The impact on the data team was immediate. Questions that used to land in the #analytics channel and wait for a human now get answered in seconds. The data team shifted from answering routine queries to building better models and improving data quality. We went from being a help desk to being a platform team.

Accuracy is harder to quantify, but the semantic layer gives us confidence. Because Platybot uses pre-defined measures instead of generating arbitrary SQL, entire categories of errors (wrong joins, missing filters, incorrect aggregations) are structurally less likely. When the model does get something wrong, it’s usually in interpreting the question, not in the data — and users can verify that through the report’s reasoning trace.
What we learned
The semantic layer matters more than the model. We spent more time defining metrics in Cube than we did on any AI work. That investment pays for itself: swap the model, and the answers stay correct.

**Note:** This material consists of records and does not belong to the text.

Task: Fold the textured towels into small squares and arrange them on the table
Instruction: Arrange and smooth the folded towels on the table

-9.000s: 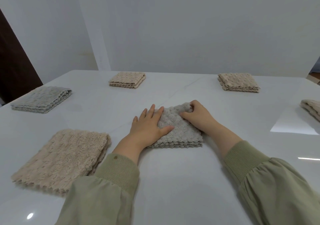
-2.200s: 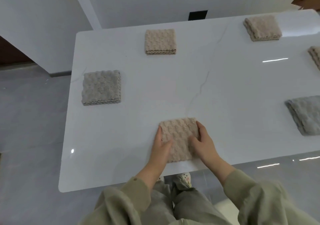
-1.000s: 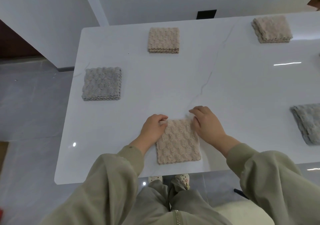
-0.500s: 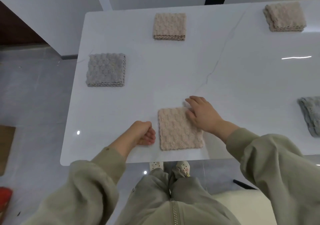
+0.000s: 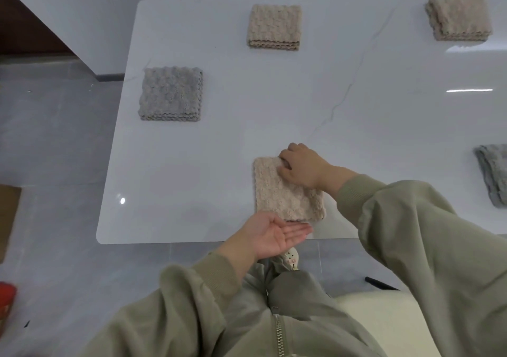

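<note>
Both hands are at the near edge of the table. The right hand (image 5: 303,167) pinches the far right corner of a beige, waffle-textured folded towel (image 5: 285,200), with the fingers curled over the far edge and the thumb on the top face. The left hand (image 5: 270,237) is held palm up with its fingers straight and together. It holds nothing and sits just beside the near edge of that towel; contact with the towel cannot be confirmed. The grey tiled floor (image 5: 55,142) shows to the left of and below the white, marble-veined rectangular table (image 5: 274,96), which occupies most of the view. Olive-green sleeves (image 5: 411,233) cover both forearms. A cream cushioned seat (image 5: 378,326) is at the near right, below the table edge. The beige, waffle-textured folded towel lies flat on the table, close to the near edge and roughly midway along the visible part of it. Four other folded squares lie on the table, all well apart from each other. A grey textured folded towel (image 5: 171,94) is at the left at mid depth, and a second beige folded towel (image 5: 274,26) is at the far centre. A third beige folded towel (image 5: 458,17) is at the far right. A second grey folded towel (image 5: 493,175) is at the right, cut off by the frame edge. A light-coloured shoe (image 5: 289,258) shows under the near table edge. A red object (image 5: 6,301) is on the floor at the near left, too blurred to identify.
</note>
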A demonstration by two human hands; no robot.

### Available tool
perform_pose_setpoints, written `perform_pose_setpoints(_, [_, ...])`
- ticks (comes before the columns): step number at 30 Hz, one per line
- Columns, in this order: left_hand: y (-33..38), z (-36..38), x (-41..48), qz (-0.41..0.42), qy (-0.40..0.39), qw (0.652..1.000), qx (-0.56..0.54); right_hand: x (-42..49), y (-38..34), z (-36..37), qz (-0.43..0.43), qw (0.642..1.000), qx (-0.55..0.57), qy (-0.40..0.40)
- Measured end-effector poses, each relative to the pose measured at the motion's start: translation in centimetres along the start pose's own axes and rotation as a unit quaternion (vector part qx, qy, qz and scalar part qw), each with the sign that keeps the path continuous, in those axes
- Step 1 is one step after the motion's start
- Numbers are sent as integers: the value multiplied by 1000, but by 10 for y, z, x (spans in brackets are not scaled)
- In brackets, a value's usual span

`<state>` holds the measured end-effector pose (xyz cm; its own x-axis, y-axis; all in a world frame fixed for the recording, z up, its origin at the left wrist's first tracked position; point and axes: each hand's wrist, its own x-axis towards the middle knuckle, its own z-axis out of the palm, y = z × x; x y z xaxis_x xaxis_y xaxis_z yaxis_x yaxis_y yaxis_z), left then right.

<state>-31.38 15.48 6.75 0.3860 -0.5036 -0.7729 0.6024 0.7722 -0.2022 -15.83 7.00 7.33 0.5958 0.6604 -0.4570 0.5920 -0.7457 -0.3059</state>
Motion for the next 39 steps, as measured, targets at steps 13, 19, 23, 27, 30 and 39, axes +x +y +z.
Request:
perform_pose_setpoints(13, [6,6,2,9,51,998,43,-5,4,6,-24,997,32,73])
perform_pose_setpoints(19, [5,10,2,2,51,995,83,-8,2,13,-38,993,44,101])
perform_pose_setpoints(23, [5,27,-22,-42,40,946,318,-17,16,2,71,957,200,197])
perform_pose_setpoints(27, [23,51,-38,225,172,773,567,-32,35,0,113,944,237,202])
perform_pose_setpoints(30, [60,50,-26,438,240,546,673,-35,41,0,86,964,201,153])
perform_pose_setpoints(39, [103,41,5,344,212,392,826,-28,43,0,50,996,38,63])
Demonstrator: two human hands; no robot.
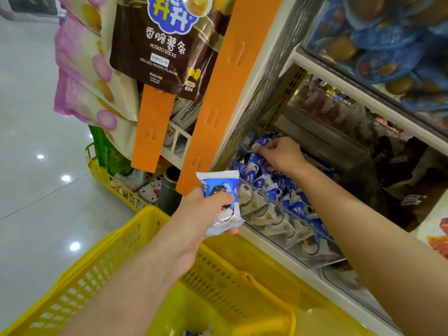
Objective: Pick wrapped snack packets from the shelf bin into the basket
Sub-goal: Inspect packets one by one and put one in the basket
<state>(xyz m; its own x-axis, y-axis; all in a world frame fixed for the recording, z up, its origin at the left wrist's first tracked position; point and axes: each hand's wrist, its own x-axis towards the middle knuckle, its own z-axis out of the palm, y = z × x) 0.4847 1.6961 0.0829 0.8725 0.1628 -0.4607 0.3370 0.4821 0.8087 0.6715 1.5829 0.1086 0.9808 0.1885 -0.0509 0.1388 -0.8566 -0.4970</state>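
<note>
One packet [197, 332] in basket [97, 270] cropped below.

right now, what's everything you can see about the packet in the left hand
The packet is a glossy film wrapper, blue and white, with a serrated top edge and a dark round biscuit pictured on front. The left hand grips it roughly upright, thumb across the front, fingers beneath. It is held in front of the shelf bin, above the yellow basket, touching only that hand.
</note>
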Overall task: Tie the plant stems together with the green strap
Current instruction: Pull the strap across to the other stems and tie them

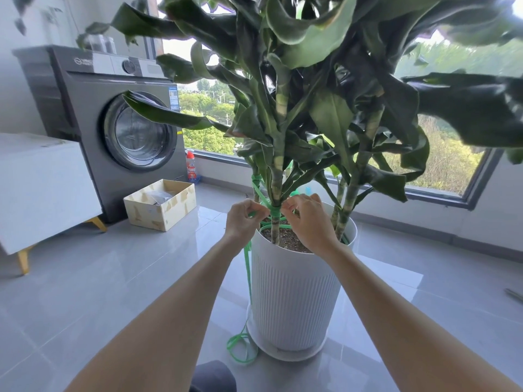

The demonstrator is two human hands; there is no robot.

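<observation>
Pinching the strap (275, 213) on either side of the near stem (276, 179), both hands are working at centre frame, just above the rim of the pot (294, 292). The left hand (244, 222) is nipping a strap end between thumb and curled fingers. The right hand (308, 222) is curling its fingertips against the wrap on the stem and seems to be pinching the other end (its knuckles are partly hiding the grip). The strap is circling that stem, running up-left to a second wrap further back, and trailing down the pot's left side to loose loops on the floor (113, 306) at lower centre.

By the look of it, the knotting step is under way. The next move is probably calling for crossing the two ends and drawing them snug without crushing the stem.

The washer (113, 123) at upper left is carrying a logo and a blue sticker, both too small to read. The red bottle (191, 165) beside it is showing white lettering, which is also illegible.
</observation>
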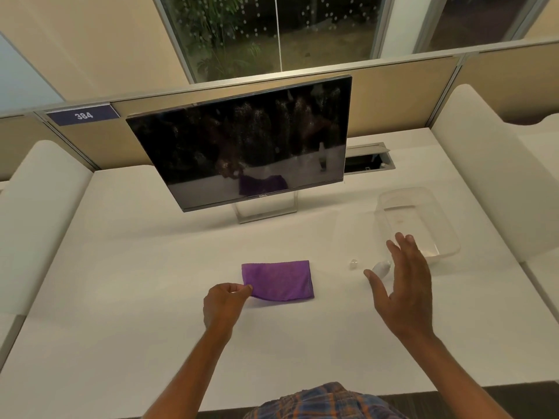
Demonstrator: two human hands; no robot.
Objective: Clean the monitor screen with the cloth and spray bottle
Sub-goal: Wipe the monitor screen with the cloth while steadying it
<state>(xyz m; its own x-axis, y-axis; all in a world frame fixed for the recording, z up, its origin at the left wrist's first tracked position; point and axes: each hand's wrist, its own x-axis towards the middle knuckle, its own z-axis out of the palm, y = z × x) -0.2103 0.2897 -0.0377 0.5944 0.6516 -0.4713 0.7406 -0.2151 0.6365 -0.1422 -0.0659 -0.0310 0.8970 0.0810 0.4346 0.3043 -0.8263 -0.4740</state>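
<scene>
The monitor (242,140) stands at the back of the white table (145,313). Its dark screen is tilted toward the viewer and speckled with fine droplets across its upper part. The purple cloth (278,279) lies folded flat on the table in front of the monitor, near the front edge. The left grip (224,302), a bare hand, pinches the cloth's near left corner between thumb and forefinger, with the other fingers curled under.

The right grip (405,285) is released: its fingers are straight and spread, the thumb held wide, and it holds nothing. It hovers over a small white object lying on the table, which seems to be the spray bottle (381,267). Most of it is hidden behind the palm, so I cannot be sure. A small clear cap (353,263) sits just left of it, apart from the cloth.

A clear plastic tub (453,246) rests on the table beyond the right grip. Behind the monitor, a cable hatch (369,160) is set in the table, and a blue plate reading 384 (83,115) hangs on the partition. A plaid garment (317,400) shows at the bottom edge.
</scene>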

Swap the semantic layer, and nothing works.
Meet users where they already are. Different UIs handle different cognitive loads. Slack catches the quick questions, the web UI handles deep exploration, and MCP makes data ambient for AI-native workflows. Each interface serves a different mode of thinking.
Transparency builds trust. Showing the AI’s reasoning, the queries it ran, and linking to Metabase for verification turned skeptics into regular users. People don’t trust a black box, but they’ll trust a tool that shows its work.